Work to complete
Here the whole listing must be retyped exactly, with no line omitted.

Given data
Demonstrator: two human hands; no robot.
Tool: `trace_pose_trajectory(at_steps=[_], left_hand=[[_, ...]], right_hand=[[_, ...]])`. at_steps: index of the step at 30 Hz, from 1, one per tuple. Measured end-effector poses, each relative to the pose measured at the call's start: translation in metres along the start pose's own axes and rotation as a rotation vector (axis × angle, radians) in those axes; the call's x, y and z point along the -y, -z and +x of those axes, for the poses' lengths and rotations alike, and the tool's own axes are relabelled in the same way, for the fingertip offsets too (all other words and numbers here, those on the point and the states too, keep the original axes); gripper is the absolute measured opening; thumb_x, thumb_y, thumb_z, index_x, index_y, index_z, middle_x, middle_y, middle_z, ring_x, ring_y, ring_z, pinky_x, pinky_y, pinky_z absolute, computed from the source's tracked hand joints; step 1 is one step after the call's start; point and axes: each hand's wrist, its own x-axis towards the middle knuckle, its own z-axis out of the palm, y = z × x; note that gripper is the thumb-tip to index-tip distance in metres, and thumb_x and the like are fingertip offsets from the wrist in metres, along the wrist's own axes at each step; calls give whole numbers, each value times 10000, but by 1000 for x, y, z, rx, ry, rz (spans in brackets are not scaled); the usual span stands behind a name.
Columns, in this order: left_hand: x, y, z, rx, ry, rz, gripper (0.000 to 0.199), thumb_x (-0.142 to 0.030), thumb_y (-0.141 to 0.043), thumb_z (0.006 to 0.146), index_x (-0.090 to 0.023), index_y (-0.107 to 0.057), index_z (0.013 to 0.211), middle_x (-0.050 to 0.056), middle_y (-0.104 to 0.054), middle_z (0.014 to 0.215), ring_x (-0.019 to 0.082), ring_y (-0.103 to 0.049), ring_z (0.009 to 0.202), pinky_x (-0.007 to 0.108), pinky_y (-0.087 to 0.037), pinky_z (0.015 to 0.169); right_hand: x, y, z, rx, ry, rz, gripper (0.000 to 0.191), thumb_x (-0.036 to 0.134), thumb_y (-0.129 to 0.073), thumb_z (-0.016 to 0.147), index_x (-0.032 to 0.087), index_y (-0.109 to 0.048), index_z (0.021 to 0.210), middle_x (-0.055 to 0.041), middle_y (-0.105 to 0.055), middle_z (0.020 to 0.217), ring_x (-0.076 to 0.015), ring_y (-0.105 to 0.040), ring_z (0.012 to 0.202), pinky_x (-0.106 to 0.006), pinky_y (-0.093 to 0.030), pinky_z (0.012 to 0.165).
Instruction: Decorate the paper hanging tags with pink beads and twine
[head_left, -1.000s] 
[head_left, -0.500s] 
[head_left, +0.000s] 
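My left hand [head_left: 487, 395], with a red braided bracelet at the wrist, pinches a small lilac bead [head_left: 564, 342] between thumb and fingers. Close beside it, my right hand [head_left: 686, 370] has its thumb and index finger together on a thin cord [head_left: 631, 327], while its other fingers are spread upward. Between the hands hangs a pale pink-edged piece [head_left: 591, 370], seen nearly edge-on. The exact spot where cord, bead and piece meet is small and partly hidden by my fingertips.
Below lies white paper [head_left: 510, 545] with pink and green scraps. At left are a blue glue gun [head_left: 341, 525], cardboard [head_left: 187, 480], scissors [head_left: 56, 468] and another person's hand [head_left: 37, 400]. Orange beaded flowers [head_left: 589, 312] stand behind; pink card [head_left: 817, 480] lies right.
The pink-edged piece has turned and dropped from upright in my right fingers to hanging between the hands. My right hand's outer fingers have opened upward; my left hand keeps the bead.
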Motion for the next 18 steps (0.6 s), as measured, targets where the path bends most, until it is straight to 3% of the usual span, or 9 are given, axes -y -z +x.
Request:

Solved exercise
Demonstrator: two human hands; no robot.
Tool: `trace_pose_trajectory(at_steps=[_], left_hand=[[_, ...]], right_hand=[[_, ...]])`. at_steps: index of the step at 30 Hz, from 1, one per tuple. Measured end-effector poses, each relative to the pose measured at the call's start: translation in metres along the start pose's own axes and rotation as a rotation vector (axis × angle, radians) in those axes; the call's x, y and z point along the -y, -z and +x of those axes, for the poses' lengths and rotations alike, and the tool's own axes are relabelled in the same way, for the fingertip offsets too (all other words and numbers here, those on the point and the states too, keep the original axes); gripper is the absolute measured opening; thumb_x, thumb_y, thumb_z, index_x, index_y, index_z, middle_x, middle_y, middle_z, ring_x, ring_y, ring_z, pinky_x, pinky_y, pinky_z absolute, computed from the source's tracked hand joints; step 1 is one step after the call's start; point and axes: each hand's wrist, its own x-axis towards the middle knuckle, its own z-axis out of the palm, y = z × x; note that gripper is the thumb-tip to index-tip distance in metres, and thumb_x and the like are fingertip offsets from the wrist in metres, along the wrist's own axes at each step; calls give whole numbers, each value times 10000, but by 1000 for x, y, z, rx, ry, rz (spans in brackets are not scaled); the usual span stands behind a name.
Columns, in this order: left_hand: x, y, z, rx, ry, rz, gripper (0.000 to 0.199), thumb_x (-0.142 to 0.030), thumb_y (-0.141 to 0.043), thumb_z (0.006 to 0.146), index_x (-0.090 to 0.023), index_y (-0.107 to 0.057), index_z (0.013 to 0.211), middle_x (-0.050 to 0.056), middle_y (-0.104 to 0.054), middle_z (0.014 to 0.215), ring_x (-0.019 to 0.082), ring_y (-0.103 to 0.049), ring_z (0.009 to 0.202), pinky_x (-0.007 to 0.108), pinky_y (-0.087 to 0.037), pinky_z (0.015 to 0.169); right_hand: x, y, z, rx, ry, rz, gripper (0.000 to 0.191), thumb_x (-0.036 to 0.134), thumb_y (-0.129 to 0.073), thumb_z (-0.016 to 0.147), index_x (-0.032 to 0.087), index_y (-0.109 to 0.048), index_z (0.021 to 0.210), middle_x (-0.055 to 0.041), middle_y (-0.105 to 0.055), middle_z (0.020 to 0.217), ring_x (-0.076 to 0.015), ring_y (-0.105 to 0.040), ring_z (0.012 to 0.202), pinky_x (-0.106 to 0.006), pinky_y (-0.093 to 0.030), pinky_z (0.012 to 0.165).
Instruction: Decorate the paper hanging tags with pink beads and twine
[head_left, -1.000s] 
[head_left, -0.500s] 
[head_left, +0.000s] 
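My left hand [head_left: 487, 395], with a red braided bracelet at the wrist, pinches a small lilac bead [head_left: 564, 342] between thumb and fingers. Close beside it, my right hand [head_left: 686, 370] has its thumb and index finger together on a thin cord [head_left: 631, 327], while its other fingers are spread upward. Between the hands hangs a pale pink-edged piece [head_left: 591, 370], seen nearly edge-on. The exact spot where cord, bead and piece meet is small and partly hidden by my fingertips.
Below lies white paper [head_left: 510, 545] with pink and green scraps. At left are a blue glue gun [head_left: 341, 525], cardboard [head_left: 187, 480], scissors [head_left: 56, 468] and another person's hand [head_left: 37, 400]. Orange beaded flowers [head_left: 589, 312] stand behind; pink card [head_left: 817, 480] lies right.
The pink-edged piece has turned and dropped from upright in my right fingers to hanging between the hands. My right hand's outer fingers have opened upward; my left hand keeps the bead.
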Motion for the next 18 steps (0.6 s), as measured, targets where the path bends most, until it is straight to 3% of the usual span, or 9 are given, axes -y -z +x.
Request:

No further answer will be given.